**Exercise directions**:
Can you copy out the data exactly? Leave the images out.

^^^^

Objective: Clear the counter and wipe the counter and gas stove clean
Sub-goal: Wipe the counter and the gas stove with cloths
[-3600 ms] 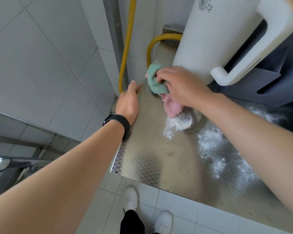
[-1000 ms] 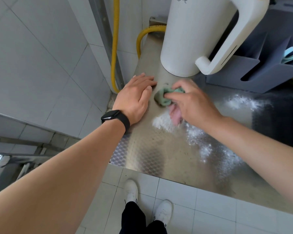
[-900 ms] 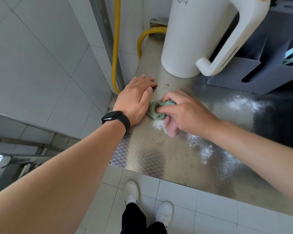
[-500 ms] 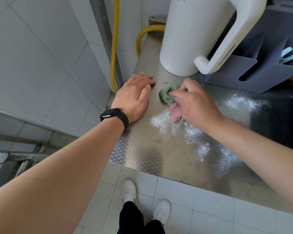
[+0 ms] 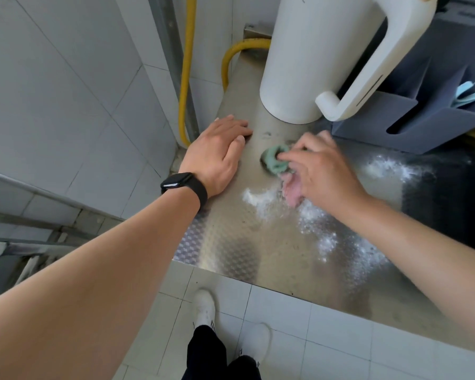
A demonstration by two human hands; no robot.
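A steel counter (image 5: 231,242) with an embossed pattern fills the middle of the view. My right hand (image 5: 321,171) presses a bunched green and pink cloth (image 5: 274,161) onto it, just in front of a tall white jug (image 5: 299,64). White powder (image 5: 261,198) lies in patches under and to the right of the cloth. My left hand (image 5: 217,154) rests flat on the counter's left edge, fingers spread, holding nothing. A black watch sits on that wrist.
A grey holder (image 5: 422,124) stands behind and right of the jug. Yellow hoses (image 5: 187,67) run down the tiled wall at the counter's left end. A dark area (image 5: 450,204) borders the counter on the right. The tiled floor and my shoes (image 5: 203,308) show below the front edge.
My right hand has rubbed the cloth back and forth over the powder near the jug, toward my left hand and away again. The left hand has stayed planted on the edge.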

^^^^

**Exercise solution**:
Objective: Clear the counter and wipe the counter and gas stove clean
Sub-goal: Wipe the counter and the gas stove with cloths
[-3600 ms] 
[-1000 ms] 
[-900 ms] 
[-500 ms] 
[+0 ms] 
A demonstration by two human hands; no robot.
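A steel counter (image 5: 231,242) with an embossed pattern fills the middle of the view. My right hand (image 5: 321,171) presses a bunched green and pink cloth (image 5: 274,161) onto it, just in front of a tall white jug (image 5: 299,64). White powder (image 5: 261,198) lies in patches under and to the right of the cloth. My left hand (image 5: 217,154) rests flat on the counter's left edge, fingers spread, holding nothing. A black watch sits on that wrist.
A grey holder (image 5: 422,124) stands behind and right of the jug. Yellow hoses (image 5: 187,67) run down the tiled wall at the counter's left end. A dark area (image 5: 450,204) borders the counter on the right. The tiled floor and my shoes (image 5: 203,308) show below the front edge.
My right hand has rubbed the cloth back and forth over the powder near the jug, toward my left hand and away again. The left hand has stayed planted on the edge.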

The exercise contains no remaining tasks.